* PROBLEM TO WORK ON: From the records below, count the lines holding the string "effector". Only the number is wanted.

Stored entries

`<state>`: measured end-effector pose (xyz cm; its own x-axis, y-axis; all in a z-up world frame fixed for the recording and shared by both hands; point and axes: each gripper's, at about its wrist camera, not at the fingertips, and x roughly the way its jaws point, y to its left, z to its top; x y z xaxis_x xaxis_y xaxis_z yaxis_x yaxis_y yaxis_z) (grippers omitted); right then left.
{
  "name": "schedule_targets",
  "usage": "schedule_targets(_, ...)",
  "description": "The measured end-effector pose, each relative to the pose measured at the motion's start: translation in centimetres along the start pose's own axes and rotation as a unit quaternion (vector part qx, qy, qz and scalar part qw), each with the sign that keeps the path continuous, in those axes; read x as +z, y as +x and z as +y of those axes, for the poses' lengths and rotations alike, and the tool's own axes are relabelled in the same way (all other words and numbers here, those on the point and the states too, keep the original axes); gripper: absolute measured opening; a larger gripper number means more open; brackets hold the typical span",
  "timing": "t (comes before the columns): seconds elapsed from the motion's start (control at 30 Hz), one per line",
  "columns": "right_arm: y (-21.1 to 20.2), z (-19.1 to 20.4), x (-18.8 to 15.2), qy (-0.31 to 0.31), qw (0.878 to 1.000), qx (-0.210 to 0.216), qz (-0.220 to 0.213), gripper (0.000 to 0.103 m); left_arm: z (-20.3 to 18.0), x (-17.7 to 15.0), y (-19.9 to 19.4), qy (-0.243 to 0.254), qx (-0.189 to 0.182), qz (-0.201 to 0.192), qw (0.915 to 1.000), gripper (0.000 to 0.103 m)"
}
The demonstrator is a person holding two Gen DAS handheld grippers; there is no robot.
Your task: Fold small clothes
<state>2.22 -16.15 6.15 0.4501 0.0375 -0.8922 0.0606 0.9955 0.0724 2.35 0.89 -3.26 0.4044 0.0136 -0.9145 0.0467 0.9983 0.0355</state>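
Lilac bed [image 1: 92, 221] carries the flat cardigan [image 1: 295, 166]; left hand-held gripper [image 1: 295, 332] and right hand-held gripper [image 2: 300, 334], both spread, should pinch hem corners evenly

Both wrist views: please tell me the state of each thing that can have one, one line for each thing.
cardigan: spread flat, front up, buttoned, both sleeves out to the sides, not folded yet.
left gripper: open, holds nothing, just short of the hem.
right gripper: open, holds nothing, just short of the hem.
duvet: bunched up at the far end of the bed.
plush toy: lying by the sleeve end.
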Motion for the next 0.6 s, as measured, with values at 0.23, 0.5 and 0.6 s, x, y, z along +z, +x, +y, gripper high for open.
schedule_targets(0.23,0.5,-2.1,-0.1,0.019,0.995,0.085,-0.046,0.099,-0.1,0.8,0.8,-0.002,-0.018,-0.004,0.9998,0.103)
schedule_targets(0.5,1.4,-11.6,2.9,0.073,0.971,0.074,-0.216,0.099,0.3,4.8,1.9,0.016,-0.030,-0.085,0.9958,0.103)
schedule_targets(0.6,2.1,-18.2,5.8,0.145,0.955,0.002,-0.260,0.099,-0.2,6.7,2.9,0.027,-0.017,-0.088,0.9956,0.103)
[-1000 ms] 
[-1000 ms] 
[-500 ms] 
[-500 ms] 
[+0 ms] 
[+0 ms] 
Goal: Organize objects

* TASK RESPONSE: 2